Each record should be set down again so that it matches the original exactly.

————

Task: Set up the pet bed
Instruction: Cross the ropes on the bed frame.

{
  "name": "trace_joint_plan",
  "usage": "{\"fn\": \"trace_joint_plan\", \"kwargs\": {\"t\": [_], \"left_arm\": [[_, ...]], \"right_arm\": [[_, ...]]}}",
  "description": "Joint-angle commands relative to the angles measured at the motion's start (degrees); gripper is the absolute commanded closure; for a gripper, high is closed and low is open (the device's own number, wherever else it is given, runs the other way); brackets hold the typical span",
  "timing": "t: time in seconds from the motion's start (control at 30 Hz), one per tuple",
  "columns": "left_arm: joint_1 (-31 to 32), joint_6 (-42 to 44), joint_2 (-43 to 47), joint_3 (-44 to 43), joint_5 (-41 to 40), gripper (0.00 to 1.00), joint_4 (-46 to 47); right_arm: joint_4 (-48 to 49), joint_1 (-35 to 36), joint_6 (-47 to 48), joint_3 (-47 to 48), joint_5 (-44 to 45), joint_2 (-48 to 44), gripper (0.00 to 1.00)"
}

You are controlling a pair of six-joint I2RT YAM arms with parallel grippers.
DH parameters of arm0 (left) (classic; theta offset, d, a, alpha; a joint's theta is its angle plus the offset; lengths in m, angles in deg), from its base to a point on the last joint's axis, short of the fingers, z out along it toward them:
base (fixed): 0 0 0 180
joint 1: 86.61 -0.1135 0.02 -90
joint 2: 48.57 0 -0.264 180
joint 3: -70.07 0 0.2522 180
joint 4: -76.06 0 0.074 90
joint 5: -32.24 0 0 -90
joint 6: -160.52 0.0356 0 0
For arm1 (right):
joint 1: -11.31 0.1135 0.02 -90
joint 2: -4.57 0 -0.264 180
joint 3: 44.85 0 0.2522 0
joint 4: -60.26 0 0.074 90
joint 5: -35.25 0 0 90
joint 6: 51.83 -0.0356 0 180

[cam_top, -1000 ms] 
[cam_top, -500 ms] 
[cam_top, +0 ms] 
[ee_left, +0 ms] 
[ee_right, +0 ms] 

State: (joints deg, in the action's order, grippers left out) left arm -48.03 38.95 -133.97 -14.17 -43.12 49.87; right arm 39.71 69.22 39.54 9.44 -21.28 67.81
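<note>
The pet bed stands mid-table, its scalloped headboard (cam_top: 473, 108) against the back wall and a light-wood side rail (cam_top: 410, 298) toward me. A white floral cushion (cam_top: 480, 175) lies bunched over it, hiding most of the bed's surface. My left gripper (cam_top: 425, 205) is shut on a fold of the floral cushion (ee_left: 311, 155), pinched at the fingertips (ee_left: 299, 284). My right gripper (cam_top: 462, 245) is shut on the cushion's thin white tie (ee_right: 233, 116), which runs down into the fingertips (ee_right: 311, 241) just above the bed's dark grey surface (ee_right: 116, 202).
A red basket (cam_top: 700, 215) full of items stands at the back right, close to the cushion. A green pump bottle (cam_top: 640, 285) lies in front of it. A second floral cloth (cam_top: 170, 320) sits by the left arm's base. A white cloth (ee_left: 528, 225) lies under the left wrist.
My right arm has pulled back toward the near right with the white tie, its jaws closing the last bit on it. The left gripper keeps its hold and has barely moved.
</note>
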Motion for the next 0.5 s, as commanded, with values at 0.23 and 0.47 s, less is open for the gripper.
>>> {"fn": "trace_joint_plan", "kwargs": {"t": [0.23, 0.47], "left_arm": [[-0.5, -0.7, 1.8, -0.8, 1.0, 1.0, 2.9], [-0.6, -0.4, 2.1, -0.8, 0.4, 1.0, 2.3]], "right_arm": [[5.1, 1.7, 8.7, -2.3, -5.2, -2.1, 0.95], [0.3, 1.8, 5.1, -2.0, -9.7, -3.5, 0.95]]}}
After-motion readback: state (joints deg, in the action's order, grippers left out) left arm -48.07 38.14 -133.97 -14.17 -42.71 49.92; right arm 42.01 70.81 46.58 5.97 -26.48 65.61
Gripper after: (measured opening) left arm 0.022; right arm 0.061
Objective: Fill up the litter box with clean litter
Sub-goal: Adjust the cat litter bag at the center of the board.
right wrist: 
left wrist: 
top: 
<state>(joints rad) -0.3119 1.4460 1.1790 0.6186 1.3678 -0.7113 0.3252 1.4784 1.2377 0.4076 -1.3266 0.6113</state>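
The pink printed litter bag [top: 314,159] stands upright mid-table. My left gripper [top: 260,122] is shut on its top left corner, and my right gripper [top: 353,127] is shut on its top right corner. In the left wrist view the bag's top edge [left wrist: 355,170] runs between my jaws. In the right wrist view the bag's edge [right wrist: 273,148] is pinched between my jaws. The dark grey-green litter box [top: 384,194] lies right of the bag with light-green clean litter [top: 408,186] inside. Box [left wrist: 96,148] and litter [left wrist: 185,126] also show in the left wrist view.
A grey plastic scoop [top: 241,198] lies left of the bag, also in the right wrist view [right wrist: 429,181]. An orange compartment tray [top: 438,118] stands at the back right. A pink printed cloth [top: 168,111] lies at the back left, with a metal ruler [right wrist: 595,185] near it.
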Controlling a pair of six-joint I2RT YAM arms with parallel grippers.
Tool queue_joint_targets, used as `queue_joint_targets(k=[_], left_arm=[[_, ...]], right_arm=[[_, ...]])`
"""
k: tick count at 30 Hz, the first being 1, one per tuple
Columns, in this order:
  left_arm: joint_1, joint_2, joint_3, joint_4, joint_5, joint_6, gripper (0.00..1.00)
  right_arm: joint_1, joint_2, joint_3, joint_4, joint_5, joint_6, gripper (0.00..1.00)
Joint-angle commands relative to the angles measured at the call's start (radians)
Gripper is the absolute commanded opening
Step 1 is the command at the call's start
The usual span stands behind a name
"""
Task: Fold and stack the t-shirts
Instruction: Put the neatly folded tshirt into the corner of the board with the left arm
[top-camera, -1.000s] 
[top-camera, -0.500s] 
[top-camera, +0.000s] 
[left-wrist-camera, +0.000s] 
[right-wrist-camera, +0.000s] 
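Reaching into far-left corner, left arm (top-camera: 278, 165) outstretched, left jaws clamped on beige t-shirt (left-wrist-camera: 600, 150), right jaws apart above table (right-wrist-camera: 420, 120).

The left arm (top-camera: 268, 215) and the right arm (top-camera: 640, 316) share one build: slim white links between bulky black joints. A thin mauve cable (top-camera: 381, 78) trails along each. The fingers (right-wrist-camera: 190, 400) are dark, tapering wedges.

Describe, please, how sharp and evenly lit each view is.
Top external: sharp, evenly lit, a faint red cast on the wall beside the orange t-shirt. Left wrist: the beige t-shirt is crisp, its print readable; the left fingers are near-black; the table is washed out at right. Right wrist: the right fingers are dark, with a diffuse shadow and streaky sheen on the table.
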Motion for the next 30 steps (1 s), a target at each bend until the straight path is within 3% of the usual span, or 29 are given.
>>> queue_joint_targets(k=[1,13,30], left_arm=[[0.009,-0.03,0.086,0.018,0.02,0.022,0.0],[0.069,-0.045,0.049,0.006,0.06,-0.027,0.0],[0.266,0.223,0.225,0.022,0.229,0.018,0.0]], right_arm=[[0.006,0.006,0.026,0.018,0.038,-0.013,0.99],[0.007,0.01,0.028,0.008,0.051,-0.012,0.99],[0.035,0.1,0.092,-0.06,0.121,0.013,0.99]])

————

COMPLETED EXERCISE =
Task: Set up the pet bed
Instruction: Cross the ropes on the bed frame.

{
  "name": "trace_joint_plan",
  "usage": "{\"fn\": \"trace_joint_plan\", \"kwargs\": {\"t\": [_], \"left_arm\": [[_, ...]], \"right_arm\": [[_, ...]]}}",
  "description": "Joint-angle commands relative to the angles measured at the motion's start (degrees); gripper is the absolute commanded closure; for a gripper, high is closed and low is open (the device's own number, wherever else it is given, runs the other way); brackets hold the typical span",
  "timing": "t: time in seconds from the motion's start (control at 30 Hz), one per tuple",
  "columns": "left_arm: joint_1 (-31 to 32), joint_6 (-42 to 44), joint_2 (-43 to 47), joint_3 (-44 to 43), joint_5 (-41 to 40), gripper (0.00 to 1.00), joint_4 (-46 to 47); right_arm: joint_4 (-48 to 49), joint_1 (-35 to 36), joint_6 (-47 to 48), joint_3 (-47 to 48), joint_5 (-44 to 45), joint_2 (-48 to 44), gripper (0.00 to 1.00)"
}

You are controlling a pair of six-joint I2RT YAM arms with parallel grippers.
DH parameters of arm0 (left) (classic; theta offset, d, a, alpha; a joint's theta is its angle plus the offset; lengths in m, angles in deg), from its base to a point on the last joint's axis, short of the fingers, z out along it toward them:
base (fixed): 0 0 0 180
joint 1: 86.61 -0.1135 0.02 -90
joint 2: 48.57 0 -0.264 180
joint 3: -70.07 0 0.2522 180
joint 4: -76.06 0 0.074 90
joint 5: -32.24 0 0 -90
joint 6: -160.52 0.0356 0 0
For arm1 (right):
joint 1: -11.31 0.1135 0.02 -90
joint 2: -4.57 0 -0.264 180
joint 3: 44.85 0 0.2522 0
joint 4: -60.26 0 0.074 90
joint 5: -35.25 0 0 90
joint 6: 51.83 -0.0356 0 180

[cam_top, -1000 ms] 
[cam_top, -500 ms] 
[cam_top, +0 ms] 
[ee_left, +0 ms] 
[ee_right, +0 ms] 

State: (joints deg, in the action's order, grippers left out) left arm -48.03 38.95 -133.97 -14.17 -43.12 49.87; right arm 39.71 69.22 39.54 9.44 -21.28 67.81
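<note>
The pet bed stands mid-table, its scalloped headboard (cam_top: 473, 108) against the back wall and a light-wood side rail (cam_top: 410, 298) toward me. A white floral cushion (cam_top: 480, 175) lies bunched over it, hiding most of the bed's surface. My left gripper (cam_top: 425, 205) is shut on a fold of the floral cushion (ee_left: 311, 155), pinched at the fingertips (ee_left: 299, 284). My right gripper (cam_top: 462, 245) is shut on the cushion's thin white tie (ee_right: 233, 116), which runs down into the fingertips (ee_right: 311, 241) just above the bed's dark grey surface (ee_right: 116, 202).
A red basket (cam_top: 700, 215) full of items stands at the back right, close to the cushion. A green pump bottle (cam_top: 640, 285) lies in front of it. A second floral cloth (cam_top: 170, 320) sits by the left arm's base. A white cloth (ee_left: 528, 225) lies under the left wrist.
My right arm has pulled back toward the near right with the white tie, its jaws closing the last bit on it. The left gripper keeps its hold and has barely moved.
</note>
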Motion for the next 0.5 s, as commanded, with values at 0.23 and 0.47 s, less is open for the gripper.
>>> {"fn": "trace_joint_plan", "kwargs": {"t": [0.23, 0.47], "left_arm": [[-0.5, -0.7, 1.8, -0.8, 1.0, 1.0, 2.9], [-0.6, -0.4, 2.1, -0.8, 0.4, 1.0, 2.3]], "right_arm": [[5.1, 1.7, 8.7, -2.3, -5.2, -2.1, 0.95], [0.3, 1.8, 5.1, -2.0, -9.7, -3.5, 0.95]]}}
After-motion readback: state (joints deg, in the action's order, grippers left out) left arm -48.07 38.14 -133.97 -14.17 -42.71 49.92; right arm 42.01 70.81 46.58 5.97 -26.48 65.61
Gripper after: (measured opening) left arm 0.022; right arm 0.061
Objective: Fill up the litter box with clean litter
Sub-goal: Adjust the cat litter bag at the center of the board.
right wrist: 
left wrist: 
top: 
<state>(joints rad) -0.3119 1.4460 1.1790 0.6186 1.3678 -0.7113 0.3252 1.4784 1.2377 0.4076 -1.3266 0.6113</state>
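The pink printed litter bag [top: 314,159] stands upright mid-table. My left gripper [top: 260,122] is shut on its top left corner, and my right gripper [top: 353,127] is shut on its top right corner. In the left wrist view the bag's top edge [left wrist: 355,170] runs between my jaws. In the right wrist view the bag's edge [right wrist: 273,148] is pinched between my jaws. The dark grey-green litter box [top: 384,194] lies right of the bag with light-green clean litter [top: 408,186] inside. Box [left wrist: 96,148] and litter [left wrist: 185,126] also show in the left wrist view.
A grey plastic scoop [top: 241,198] lies left of the bag, also in the right wrist view [right wrist: 429,181]. An orange compartment tray [top: 438,118] stands at the back right. A pink printed cloth [top: 168,111] lies at the back left, with a metal ruler [right wrist: 595,185] near it.
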Controlling a pair of six-joint I2RT YAM arms with parallel grippers.
Tool queue_joint_targets, used as `queue_joint_targets(k=[_], left_arm=[[_, ...]], right_arm=[[_, ...]])`
"""
k: tick count at 30 Hz, the first being 1, one per tuple
Columns, in this order:
  left_arm: joint_1, joint_2, joint_3, joint_4, joint_5, joint_6, gripper (0.00..1.00)
  right_arm: joint_1, joint_2, joint_3, joint_4, joint_5, joint_6, gripper (0.00..1.00)
Joint-angle commands relative to the angles measured at the call's start (radians)
Gripper is the absolute commanded opening
Step 1 is the command at the call's start
The usual span stands behind a name
"""
Task: Fold and stack the t-shirts
Instruction: Put the neatly folded tshirt into the corner of the board with the left arm
[top-camera, -1.000s] 
[top-camera, -0.500s] 
[top-camera, +0.000s] 
[left-wrist-camera, +0.000s] 
[right-wrist-camera, +0.000s] 
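Reaching into far-left corner, left arm (top-camera: 278, 165) outstretched, left jaws clamped on beige t-shirt (left-wrist-camera: 600, 150), right jaws apart above table (right-wrist-camera: 420, 120).

The left arm (top-camera: 268, 215) and the right arm (top-camera: 640, 316) share one build: slim white links between bulky black joints. A thin mauve cable (top-camera: 381, 78) trails along each. The fingers (right-wrist-camera: 190, 400) are dark, tapering wedges.

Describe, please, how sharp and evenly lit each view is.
Top external: sharp, evenly lit, a faint red cast on the wall beside the orange t-shirt. Left wrist: the beige t-shirt is crisp, its print readable; the left fingers are near-black; the table is washed out at right. Right wrist: the right fingers are dark, with a diffuse shadow and streaky sheen on the table.
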Motion for the next 30 steps (1 s), a target at each bend until the straight path is within 3% of the usual span, or 29 are given.
>>> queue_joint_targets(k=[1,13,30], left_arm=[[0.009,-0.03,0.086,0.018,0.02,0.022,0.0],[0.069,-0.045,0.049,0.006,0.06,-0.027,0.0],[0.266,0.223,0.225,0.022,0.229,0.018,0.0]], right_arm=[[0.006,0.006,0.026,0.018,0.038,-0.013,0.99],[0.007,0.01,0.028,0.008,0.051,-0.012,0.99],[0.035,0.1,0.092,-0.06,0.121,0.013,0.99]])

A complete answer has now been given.